You have designed many wonderful costumes. When you are thinking about and making them, what points are particularly important? Where do you derive your inspiration?

 

Well, I look for inspiration in my memories and experience. As I grew up in Kyoto, the wood of the Buddhist statues, trees, the grain of the wooden pillars, the patterns on the floor, the stones in the gardens, the bamboo, trees and plants in Kyoto are all a part of me, and as I read a script I borrow from all these things. As I have had a long life, I have accumulated various memories and experiences, and in the quest for inspiration my mind may jump from the Sanjusangendo temple in Kyoto to a wisteria flower I have seen in Rome. Since I travel all over the world in the course of my work, I absorb and keep hold of memories from everywhere I have been. Of course, I buy and study books and whatever else catches my attention in the various places I visit. The things that appeal to me at such times, the shapes and colours, become part of what inspires me. Take the costume for the character Tsue in Ran, for instance. The colour came from one of the works of the Italian painter Botticelli, and I incorporated it into a Japanese kimono. In House of Flying Daggers, the idea for the hat in the bamboo forest scene just popped into my head! I made it in the irregular weaving Kyoto style, but in China and Ukraine, where the filming took place, they don't have that special style, so I had a sample made by a bamboo artist in Kyoto and then had the hats made in China.

 

My work takes me all over the world, but the basis of my designs is Japanese, particularly the style of my native Kyoto.

 


At the end of this month you are taking part in the Edinburgh International Festival with the Chinese National Ballet. What sort of involvement have you had with the UK so far?

 

I have been nominated by the British Academy twice. The first time was for Ran in 1986, and the second was for House of Flying Daggers in 2004. Then there were three films by the British director Peter Greenaway, Prospero's Books, The Pillow Book and 8 1/2 Women, as well as two operas by him, Christopher Columbus and Writing to Vermeer.
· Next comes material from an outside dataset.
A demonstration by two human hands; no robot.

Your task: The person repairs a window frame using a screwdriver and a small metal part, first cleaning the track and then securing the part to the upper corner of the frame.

And currently I am looking at another script. Peter lives in Holland now, but when he was in London I visited him several times. Meanwhile, as I love Shakespeare, I¡Çve been to Stratford-upon-Avon. As for other things, particularly for the stage, there are many items which simply have to be British-made. For instance, in the case of seamless linoleum for the stage floor, the British product is absolutely the best. Other things include long curtains and the nets for wig foundations. When I was working for the Metropolitan Opera House in New York, people used to say "The materials Emi has ordered are British, so they're expensive!" I also use items from Germany but, when all is said and done, British goods are the best.

The Peony Pavillion, National Ballet of China

 

What things are you working on now?

I'm trying to replicate the costume for a wooden statue made by the Ukrainian sculptor Johan Pinzel 250 years ago. It is for an NHK programme. The silhouette of the statue bearing the costume is fascinating, and Pinzel is currently all the rage among artists the world over. Next year there is supposed to be an exhibition of his work at the Louvre, so I am planning to make a flying visit to Paris to see it.

 

Is such feverish globe-trotting a normal part of your life?

 

Just looking at the video of the Pinzel statue, and other things as well, I find there is so much I cannot quite grasp that I always try to go to the place in question if I can. And in this connection, although nothing has been decided yet, I have received a request to design some new costumes for a British ballet company¡Ä.